You can then run a query against the pg_buffercache view, as shown in Example 9-19.

Example 9-19. Are my table rows in the buffer cache?

SELECT
    C.relname,
    COUNT(CASE WHEN B.isdirty THEN 1 ELSE NULL END) As dirty_buffers,
    COUNT(*) As num_buffers
FROM
    pg_class AS C INNER JOIN
    pg_buffercache B ON C.relfilenode = B.relfilenode INNER JOIN
    pg_database D ON B.reldatabase = D.oid AND D.datname = current_database()
WHERE C.relname IN ('facts','lu_fact_types')
GROUP BY C.relname;

Example 9-19 returns the number of buffered pages of the facts and lu_fact_types tables. Of course, to actually see buffered rows, you need to run a query. Try this one:

SELECT T.fact_subcats[2], COUNT(*) As num_fact
FROM
	census.facts As F
	INNER JOIN
	census.lu_fact_types AS T ON F.fact_type_id = T.fact_type_id
GROUP BY T.fact_subcats[2];

The second time you run the query, you should notice at least a 10% performance speed increase and should see the following cached in the buffer:

relname       | dirty_buffers | num_buffers
--------------+---------------+------------
facts         |             0 |         736
lu_fact_types |             0 |           4

The more onboard memory you have dedicated to the cache, the more room you’ll have to cache data. You can set the amount of dedicated memory by changing the shared_buffers setting in postgresql.conf. Don’t go overboard; raising shared_buffers too much will bloat your cache, leading to more time wasted scanning the cache.

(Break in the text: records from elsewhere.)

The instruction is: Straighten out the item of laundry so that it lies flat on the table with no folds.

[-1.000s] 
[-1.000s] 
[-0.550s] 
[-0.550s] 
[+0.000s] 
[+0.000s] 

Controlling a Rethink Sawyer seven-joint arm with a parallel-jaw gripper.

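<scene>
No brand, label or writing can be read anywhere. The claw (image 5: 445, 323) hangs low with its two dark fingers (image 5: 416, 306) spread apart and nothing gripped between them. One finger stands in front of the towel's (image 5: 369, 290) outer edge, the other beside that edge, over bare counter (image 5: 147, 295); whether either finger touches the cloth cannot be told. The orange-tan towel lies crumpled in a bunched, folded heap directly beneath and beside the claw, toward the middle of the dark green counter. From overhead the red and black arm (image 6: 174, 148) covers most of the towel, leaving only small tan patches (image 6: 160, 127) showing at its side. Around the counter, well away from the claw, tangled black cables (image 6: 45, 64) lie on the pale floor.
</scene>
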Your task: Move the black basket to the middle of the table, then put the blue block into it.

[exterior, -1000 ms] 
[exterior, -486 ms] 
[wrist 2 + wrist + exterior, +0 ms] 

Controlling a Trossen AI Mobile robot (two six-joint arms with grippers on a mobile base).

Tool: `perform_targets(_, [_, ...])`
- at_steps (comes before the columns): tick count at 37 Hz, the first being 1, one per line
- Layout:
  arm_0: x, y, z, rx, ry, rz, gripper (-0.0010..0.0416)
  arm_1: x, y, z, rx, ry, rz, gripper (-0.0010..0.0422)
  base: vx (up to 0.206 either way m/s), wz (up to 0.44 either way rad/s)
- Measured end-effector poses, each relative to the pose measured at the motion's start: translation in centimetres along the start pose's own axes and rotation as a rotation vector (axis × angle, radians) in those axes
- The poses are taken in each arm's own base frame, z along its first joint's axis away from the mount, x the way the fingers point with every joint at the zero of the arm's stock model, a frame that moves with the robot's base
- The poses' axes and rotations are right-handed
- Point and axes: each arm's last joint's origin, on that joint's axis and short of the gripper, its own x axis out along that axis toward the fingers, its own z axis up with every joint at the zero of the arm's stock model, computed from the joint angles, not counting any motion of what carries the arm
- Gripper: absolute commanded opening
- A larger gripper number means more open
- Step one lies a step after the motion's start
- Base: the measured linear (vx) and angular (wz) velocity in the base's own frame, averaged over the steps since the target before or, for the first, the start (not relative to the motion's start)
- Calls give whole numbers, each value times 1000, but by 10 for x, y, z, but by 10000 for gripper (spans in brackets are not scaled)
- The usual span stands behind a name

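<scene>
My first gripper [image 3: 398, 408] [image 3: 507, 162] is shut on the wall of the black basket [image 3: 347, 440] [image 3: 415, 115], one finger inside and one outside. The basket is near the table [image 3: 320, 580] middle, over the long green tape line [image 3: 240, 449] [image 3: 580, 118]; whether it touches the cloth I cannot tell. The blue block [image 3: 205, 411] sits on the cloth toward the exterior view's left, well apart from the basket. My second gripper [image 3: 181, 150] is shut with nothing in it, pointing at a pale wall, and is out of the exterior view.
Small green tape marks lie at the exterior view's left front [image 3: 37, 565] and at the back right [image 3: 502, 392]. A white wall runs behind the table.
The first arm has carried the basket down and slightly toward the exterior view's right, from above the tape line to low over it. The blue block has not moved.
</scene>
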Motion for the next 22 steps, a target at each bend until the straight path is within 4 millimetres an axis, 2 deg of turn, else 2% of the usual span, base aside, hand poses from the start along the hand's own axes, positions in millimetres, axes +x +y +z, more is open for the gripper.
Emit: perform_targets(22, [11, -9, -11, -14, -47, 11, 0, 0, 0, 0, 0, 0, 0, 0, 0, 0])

Nowadays, there’s no shortage of onboard memory. You can take advantage of this by precaching commonly used tables using an extension called pg_prewarm. pg_prewarm lets you prime your PostgreSQL by loading data from commonly used tables into memory so that the first user to hit the database can experience the same performance boost offered by caching as later users. A good article that describes this feature is Prewarming Relational Data.